It is a fundamental goal in the field of integrated circuit manufacturing to design and manufacture integrated circuits to be as small as possible. As is fundamental in this field, the manufacturing cost of an integrated circuit corresponds strongly to the wafer area occupied by each integrated circuit. Cost can be reduced not only by increasing the number of possible integrated circuits per manufactured wafer, but also by generally providing an increased theoretical yield for a given manufacturing defect density. In addition, the smaller device feature sizes involved in decreasing chip area also provide improved performance, and increased functionality per unit area.
Recent advances in the area of integrated circuit metallization technology have been important in decreasing the necessary chip area for modern integrated circuits. One such advance is the increased number of metal levels that are manufacturable in a device, providing both dramatic reduction in necessary chip area and corresponding dramatic increases in device density. Recent technological advances have also provided significant reductions in the line pitch of conductors in these multiple metal levels, also greatly increasing the functional density of the chip. The advent of copper metallization has also been important in providing reliable small line width conductors in modern integrated circuits.

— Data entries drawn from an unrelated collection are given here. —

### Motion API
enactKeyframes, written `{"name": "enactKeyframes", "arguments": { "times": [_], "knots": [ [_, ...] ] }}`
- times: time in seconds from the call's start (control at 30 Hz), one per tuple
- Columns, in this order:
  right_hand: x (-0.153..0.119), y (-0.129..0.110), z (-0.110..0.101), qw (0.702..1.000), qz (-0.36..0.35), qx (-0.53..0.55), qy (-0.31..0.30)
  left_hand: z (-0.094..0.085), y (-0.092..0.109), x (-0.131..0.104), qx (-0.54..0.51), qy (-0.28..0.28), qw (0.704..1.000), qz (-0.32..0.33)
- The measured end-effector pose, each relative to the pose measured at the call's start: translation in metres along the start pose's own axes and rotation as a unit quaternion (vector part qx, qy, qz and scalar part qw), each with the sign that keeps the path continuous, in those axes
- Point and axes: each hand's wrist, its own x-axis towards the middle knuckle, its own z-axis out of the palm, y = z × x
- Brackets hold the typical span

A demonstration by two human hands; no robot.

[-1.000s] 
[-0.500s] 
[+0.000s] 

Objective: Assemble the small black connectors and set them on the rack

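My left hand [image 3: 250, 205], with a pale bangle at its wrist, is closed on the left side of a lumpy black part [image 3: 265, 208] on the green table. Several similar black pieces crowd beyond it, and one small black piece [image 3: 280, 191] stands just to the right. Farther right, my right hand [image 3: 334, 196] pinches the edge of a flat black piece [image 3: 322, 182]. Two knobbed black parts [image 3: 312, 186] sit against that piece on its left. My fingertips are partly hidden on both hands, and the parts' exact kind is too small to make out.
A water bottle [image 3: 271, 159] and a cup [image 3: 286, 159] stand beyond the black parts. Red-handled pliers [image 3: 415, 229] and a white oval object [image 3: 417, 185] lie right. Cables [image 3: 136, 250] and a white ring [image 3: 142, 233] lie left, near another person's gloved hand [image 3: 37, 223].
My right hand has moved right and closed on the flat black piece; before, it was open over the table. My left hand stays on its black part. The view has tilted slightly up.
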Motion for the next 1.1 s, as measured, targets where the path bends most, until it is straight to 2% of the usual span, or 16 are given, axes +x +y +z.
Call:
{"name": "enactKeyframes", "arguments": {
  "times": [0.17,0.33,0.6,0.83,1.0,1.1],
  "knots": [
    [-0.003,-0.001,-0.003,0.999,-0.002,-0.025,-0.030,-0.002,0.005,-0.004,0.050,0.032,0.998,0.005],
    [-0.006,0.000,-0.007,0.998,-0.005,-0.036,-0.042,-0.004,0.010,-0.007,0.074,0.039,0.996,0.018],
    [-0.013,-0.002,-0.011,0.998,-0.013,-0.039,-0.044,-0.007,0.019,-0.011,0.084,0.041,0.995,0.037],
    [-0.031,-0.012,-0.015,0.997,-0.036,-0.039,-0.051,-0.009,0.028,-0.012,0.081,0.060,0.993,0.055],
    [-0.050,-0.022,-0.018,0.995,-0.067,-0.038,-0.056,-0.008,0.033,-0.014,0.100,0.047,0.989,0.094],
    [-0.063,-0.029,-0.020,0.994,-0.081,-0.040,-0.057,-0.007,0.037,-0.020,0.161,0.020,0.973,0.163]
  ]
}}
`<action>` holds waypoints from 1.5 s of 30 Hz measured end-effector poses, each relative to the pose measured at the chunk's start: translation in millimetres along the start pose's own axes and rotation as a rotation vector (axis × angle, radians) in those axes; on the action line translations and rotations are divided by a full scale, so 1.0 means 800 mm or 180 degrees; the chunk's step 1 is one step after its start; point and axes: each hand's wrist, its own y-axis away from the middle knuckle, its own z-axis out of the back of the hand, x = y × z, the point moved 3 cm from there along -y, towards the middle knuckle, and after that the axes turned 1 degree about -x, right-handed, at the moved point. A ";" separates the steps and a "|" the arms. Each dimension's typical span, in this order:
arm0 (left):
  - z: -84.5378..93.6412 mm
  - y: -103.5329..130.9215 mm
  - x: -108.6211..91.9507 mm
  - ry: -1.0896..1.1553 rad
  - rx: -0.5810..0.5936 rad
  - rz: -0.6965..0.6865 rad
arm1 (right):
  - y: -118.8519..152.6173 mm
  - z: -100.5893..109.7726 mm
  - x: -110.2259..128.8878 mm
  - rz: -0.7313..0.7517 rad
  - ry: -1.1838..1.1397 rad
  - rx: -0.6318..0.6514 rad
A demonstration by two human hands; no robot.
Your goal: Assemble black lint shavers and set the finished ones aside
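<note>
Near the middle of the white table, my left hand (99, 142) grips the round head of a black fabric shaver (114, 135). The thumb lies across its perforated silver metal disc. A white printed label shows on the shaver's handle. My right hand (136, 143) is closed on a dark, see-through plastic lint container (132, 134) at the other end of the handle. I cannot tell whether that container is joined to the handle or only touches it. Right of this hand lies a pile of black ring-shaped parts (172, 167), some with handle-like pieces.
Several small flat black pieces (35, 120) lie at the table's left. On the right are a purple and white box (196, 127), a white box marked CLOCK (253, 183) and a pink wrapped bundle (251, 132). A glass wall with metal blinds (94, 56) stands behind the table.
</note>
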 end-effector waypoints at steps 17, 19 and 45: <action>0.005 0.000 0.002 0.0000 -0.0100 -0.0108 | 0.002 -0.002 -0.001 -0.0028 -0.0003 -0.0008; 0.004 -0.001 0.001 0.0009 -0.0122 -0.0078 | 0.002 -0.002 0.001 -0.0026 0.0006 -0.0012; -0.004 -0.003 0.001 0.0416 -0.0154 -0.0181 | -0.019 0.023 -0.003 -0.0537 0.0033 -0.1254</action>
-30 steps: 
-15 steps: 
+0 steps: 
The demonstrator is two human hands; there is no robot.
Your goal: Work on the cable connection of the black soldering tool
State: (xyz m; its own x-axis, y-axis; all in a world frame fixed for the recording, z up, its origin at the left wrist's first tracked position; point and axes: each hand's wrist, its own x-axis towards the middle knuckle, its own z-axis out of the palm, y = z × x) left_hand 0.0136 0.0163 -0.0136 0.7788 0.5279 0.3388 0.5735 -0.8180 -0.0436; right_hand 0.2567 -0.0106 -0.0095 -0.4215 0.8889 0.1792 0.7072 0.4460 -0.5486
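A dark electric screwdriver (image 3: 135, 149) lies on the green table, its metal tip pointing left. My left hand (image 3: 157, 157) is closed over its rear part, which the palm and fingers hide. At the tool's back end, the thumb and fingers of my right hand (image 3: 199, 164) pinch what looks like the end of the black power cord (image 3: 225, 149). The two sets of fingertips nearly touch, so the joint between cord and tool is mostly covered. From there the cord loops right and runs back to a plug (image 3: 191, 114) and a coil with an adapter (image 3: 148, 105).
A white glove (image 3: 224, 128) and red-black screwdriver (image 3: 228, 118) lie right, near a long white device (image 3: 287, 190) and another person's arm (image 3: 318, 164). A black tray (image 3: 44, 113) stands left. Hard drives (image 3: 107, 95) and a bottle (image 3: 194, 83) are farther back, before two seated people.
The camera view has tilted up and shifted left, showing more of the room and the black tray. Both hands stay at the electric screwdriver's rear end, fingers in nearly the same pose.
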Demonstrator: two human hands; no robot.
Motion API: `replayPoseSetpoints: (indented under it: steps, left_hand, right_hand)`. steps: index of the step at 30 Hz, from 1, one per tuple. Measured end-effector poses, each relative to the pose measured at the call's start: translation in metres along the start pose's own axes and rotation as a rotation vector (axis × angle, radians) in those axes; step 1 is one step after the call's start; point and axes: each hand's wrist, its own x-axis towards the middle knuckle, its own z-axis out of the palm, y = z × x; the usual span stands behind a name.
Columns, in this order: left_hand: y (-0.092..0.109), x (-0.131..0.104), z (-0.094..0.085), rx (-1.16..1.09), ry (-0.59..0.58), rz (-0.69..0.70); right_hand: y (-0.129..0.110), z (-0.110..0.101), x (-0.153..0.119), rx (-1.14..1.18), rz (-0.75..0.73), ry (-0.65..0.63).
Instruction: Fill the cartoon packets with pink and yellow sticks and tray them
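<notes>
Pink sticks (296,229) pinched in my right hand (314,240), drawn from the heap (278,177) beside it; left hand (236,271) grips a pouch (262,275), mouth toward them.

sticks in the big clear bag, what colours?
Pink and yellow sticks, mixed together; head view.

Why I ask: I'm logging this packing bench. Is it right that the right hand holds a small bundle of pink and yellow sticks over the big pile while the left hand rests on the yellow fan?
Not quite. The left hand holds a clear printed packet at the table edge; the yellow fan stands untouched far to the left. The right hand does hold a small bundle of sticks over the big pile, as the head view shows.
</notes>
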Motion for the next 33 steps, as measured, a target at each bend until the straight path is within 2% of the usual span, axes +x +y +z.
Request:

It is of course important to ensure good electrical isolation between adjacent metal conductors. By way of definition, the insulating material between conductors in the same metallization level is commonly referred to as the intermetal dielectric, or IMD, and the insulating material between conductors in adjacent metallization levels is referred to as the interlayer dielectric, or ILD. For performance and cost reasons, it is desirable to have adjacent conductors as close as possible to one another. This has necessitated the use of so-called “low-k” dielectric materials for the insulator layers between metal conductors. Low-k dielectric materials refers to those insulating materials that have a dielectric constant lower than that of silicon dioxide (that is, having a dielectric constant less than 3.9). Because the capacitance between adjacent conductors depends on the dielectric constant (k) of the insulating material that separates the conductors, as well as the thickness of this insulating material, a low-k dielectric material can be thinner than a higher-k dielectric material, while providing the same or better electrical isolation. The use of low-k dielectric materials is especially important in modern high-frequency integrated circuits.
For 90 nm node devices and beyond, the integration of low-k dielectric materials is required to maintain and improve device performance. Examples of modern low-k dielectric materials include fluorine-doped silicon dioxide (also referred to as fluorinated silicate glass, or FSG), organosilicate glass (OSG), thermoplastic organic polymers, aerogel, xerogel, and other conventional low-k insulator materials. These films, and particularly OSG, have many benefits. However, recently it has been observed that they also have certain drawbacks. Unfortunately, during the manufacturing process, a potential failure mechanism for low-k insulator materials is catastrophic fracture due to fracture resistance (e.g., including but not limited to channel cracking, tunnel cracks, lateral cracks, etc.). The driving force for channel cracking is dependent upon several material properties, with the residual tensile stress, density, hardness, and film modulus of elasticity serving as key factors.
Accordingly, what is needed in the art is a new low-k dielectric material, or a method for manufacturing or treating the traditional low-k dielectric materials, that would reduce or eliminate the aforementioned problems.